[Task objective] Reproduce only the top of the records, down to and including the line containing "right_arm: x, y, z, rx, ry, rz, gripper".

[Source material]

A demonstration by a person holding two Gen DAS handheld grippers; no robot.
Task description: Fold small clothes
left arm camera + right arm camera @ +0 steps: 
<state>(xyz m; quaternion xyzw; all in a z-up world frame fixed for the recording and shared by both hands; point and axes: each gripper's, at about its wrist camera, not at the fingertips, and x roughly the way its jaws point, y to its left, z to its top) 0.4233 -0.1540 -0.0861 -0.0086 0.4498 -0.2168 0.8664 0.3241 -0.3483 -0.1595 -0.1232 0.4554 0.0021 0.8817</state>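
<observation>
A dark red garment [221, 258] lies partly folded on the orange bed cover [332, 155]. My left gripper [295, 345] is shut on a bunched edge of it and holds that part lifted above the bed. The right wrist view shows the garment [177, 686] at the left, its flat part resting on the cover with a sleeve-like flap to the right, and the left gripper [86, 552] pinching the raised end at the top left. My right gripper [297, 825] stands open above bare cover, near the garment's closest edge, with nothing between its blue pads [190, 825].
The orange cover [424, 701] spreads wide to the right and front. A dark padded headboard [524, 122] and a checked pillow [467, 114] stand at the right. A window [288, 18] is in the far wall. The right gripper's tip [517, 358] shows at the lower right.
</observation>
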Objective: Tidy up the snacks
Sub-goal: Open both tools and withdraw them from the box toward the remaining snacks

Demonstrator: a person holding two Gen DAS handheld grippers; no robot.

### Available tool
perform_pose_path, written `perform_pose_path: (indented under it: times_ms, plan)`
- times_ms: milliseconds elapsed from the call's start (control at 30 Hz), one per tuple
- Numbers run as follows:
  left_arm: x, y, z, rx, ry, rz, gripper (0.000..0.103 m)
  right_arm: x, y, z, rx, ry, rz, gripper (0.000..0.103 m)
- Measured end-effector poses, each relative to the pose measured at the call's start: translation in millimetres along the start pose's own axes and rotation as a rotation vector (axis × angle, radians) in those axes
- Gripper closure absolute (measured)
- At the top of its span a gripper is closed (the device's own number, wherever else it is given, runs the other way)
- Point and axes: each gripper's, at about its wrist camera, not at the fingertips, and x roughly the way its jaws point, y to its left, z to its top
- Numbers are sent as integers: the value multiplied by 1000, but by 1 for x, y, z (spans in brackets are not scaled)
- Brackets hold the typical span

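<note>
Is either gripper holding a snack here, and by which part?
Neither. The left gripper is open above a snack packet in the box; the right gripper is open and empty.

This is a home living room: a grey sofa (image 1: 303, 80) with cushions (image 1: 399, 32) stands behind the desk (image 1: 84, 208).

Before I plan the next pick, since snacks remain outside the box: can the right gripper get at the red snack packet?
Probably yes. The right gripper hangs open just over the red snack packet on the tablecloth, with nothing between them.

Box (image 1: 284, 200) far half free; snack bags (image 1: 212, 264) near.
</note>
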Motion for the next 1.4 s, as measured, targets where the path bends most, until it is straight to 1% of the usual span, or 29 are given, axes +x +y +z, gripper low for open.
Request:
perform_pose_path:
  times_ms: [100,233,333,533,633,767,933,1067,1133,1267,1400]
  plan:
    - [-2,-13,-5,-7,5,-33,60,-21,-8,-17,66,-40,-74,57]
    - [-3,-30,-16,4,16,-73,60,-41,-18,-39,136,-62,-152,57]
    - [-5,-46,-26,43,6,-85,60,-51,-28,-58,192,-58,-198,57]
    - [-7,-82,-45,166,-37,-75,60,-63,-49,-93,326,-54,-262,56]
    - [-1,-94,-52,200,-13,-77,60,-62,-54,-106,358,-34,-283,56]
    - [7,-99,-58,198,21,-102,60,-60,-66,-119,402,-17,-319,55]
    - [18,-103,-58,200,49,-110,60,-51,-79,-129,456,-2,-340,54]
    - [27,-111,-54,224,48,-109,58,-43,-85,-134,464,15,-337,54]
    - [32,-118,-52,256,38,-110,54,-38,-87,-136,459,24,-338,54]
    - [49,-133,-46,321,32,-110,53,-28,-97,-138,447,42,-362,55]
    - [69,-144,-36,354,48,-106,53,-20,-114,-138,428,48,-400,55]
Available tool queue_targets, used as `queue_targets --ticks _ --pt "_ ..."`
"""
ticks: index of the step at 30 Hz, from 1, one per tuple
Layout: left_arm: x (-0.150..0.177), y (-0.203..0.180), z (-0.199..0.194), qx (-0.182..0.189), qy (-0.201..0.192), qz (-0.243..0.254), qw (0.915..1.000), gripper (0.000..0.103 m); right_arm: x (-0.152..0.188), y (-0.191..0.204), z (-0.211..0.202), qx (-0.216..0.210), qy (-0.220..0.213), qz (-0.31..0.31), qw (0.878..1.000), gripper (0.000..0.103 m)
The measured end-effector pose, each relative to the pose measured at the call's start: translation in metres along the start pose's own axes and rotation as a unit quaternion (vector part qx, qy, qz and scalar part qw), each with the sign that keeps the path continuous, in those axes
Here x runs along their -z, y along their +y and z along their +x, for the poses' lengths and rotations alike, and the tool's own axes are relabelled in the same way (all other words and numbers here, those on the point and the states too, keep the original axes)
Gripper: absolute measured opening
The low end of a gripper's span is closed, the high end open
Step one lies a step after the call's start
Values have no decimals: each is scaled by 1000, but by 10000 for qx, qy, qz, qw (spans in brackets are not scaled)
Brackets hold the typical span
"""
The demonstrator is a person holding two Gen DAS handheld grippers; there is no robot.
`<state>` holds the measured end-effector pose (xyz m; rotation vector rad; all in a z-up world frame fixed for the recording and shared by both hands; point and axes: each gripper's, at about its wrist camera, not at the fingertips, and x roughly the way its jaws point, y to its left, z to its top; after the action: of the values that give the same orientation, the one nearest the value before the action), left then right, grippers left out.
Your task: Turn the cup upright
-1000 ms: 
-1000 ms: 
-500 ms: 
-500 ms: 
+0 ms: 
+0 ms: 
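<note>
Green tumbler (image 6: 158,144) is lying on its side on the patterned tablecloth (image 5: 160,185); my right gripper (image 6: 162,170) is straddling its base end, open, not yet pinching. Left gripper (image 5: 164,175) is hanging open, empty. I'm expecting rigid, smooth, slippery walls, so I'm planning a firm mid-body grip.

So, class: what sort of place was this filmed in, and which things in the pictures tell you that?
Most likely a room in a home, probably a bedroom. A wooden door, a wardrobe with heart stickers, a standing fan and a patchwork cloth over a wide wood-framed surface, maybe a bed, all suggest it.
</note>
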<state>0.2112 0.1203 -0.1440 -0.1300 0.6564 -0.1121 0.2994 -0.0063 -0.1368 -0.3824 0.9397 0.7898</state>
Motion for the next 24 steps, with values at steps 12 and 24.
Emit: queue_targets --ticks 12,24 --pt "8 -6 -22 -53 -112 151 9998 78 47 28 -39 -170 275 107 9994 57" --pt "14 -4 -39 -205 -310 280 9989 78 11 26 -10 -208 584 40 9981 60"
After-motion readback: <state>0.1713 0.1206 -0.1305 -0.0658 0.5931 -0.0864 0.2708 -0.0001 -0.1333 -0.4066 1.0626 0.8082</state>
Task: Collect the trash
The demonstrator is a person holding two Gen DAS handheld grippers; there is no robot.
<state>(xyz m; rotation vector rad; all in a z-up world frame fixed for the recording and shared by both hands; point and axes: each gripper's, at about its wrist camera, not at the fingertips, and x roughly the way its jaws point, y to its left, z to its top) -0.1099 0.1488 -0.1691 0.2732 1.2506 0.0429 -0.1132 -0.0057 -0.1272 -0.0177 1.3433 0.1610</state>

[Final answer]
A demonstration by a person holding two Gen DAS handheld grippers; no robot.
Task description: Fold small clothes
left arm camera + right arm camera @ +0 steps: 
<state>(xyz m; quaternion xyzw; all in a z-up world frame fixed for the recording and shared by both hands; point and axes: each gripper's, at about its wrist camera, not at the fingertips, and x roughly the way its jaws point, y to its left, z to its top) 0.4233 -0.1540 -0.0861 -0.0086 0.4498 -0.2168 0.8664 0.3241 -0.3483 -0.1595 -0.1232 0.4554 0.0021 0.8817</state>
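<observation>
A dark red garment [221, 258] lies partly folded on the orange bed cover [332, 155]. My left gripper [295, 345] is shut on a bunched edge of it and holds that part lifted above the bed. The right wrist view shows the garment [177, 686] at the left, its flat part resting on the cover with a sleeve-like flap to the right, and the left gripper [86, 552] pinching the raised end at the top left. My right gripper [297, 825] stands open above bare cover, near the garment's closest edge, with nothing between its blue pads [190, 825].
The orange cover [424, 701] spreads wide to the right and front. A dark padded headboard [524, 122] and a checked pillow [467, 114] stand at the right. A window [288, 18] is in the far wall. The right gripper's tip [517, 358] shows at the lower right.
</observation>
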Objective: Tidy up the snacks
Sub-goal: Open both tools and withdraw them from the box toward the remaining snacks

Demonstrator: a person holding two Gen DAS handheld grippers; no robot.

### Available tool
perform_pose_path, written `perform_pose_path: (indented under it: times_ms, plan)`
- times_ms: milliseconds elapsed from the call's start (control at 30 Hz), one per tuple
- Numbers run as follows:
  left_arm: x, y, z, rx, ry, rz, gripper (0.000..0.103 m)
  right_arm: x, y, z, rx, ry, rz, gripper (0.000..0.103 m)

No further output is needed for this exercise.